§ **WHAT TO WORK ON**: Using the material below, repeat exactly the lines from the one with "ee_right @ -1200" through the one with "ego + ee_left", ends included, without any images.
'''
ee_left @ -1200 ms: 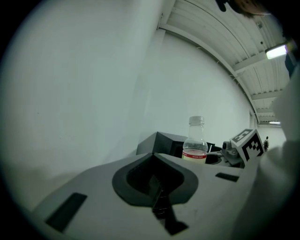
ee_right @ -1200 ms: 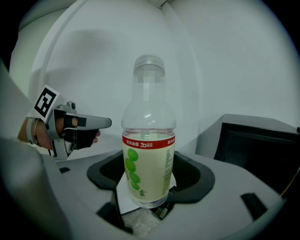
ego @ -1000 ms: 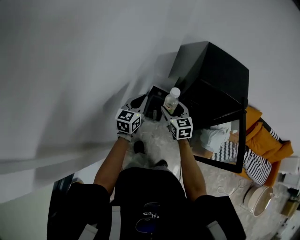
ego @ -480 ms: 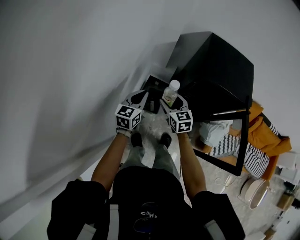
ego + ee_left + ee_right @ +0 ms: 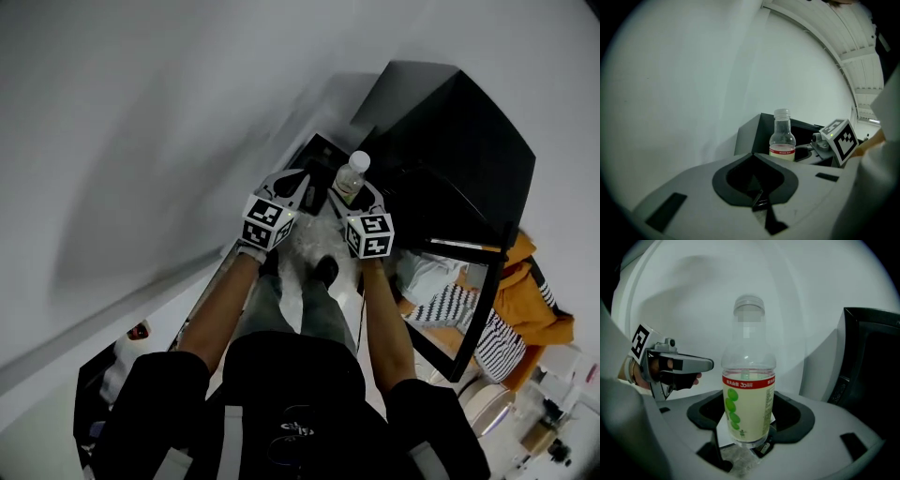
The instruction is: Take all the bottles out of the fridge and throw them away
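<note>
A clear bottle with a white cap, a red band and pale liquid stands upright between the jaws of my right gripper, which is shut on its lower part. In the head view the bottle is held just right of a black open-topped bin against the white wall. My left gripper hangs beside it on the left, jaws together with nothing between them. From the left gripper the bottle shows in front of the bin.
The black fridge stands right of the bin, its door swung open toward me. Orange and striped items lie on the floor beyond the door. The white wall runs along the left. My feet are on a speckled floor.
Both grippers and the bottle have come closer to the bin, and the person has stepped forward. The right gripper's hold on the bottle is the same.
</note>
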Demonstrator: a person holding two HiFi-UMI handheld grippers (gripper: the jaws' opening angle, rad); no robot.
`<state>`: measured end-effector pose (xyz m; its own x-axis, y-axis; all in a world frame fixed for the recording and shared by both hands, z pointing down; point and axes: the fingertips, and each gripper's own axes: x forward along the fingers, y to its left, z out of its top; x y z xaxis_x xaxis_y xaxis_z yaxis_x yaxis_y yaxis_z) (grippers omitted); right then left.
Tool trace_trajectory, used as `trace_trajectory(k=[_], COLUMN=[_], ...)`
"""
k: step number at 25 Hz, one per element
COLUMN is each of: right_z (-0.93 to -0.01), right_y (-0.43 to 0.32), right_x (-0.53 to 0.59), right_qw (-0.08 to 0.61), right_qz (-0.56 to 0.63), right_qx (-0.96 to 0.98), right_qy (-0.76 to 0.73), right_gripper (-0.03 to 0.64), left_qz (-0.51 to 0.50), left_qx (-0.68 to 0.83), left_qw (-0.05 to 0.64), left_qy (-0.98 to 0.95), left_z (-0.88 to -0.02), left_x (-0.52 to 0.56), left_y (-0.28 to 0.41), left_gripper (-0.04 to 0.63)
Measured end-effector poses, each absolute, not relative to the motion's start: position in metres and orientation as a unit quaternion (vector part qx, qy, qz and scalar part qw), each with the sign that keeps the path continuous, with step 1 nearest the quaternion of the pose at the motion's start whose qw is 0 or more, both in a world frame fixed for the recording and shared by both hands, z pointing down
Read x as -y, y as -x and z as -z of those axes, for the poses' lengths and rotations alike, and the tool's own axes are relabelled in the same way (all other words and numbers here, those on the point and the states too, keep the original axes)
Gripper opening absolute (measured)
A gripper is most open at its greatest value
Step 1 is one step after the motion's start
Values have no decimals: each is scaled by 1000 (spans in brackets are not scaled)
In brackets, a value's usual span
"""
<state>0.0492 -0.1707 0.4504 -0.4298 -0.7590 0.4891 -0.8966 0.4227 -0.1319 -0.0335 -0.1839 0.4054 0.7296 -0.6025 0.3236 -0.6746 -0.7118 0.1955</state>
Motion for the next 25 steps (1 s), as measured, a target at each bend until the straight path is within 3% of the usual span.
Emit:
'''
§ **SOLUTION**:
ee_right @ -1200 ms: 
ego @ -1000 ms: 
ego @ -480 ms: 
ego + ee_left + ee_right @ +0 ms: 

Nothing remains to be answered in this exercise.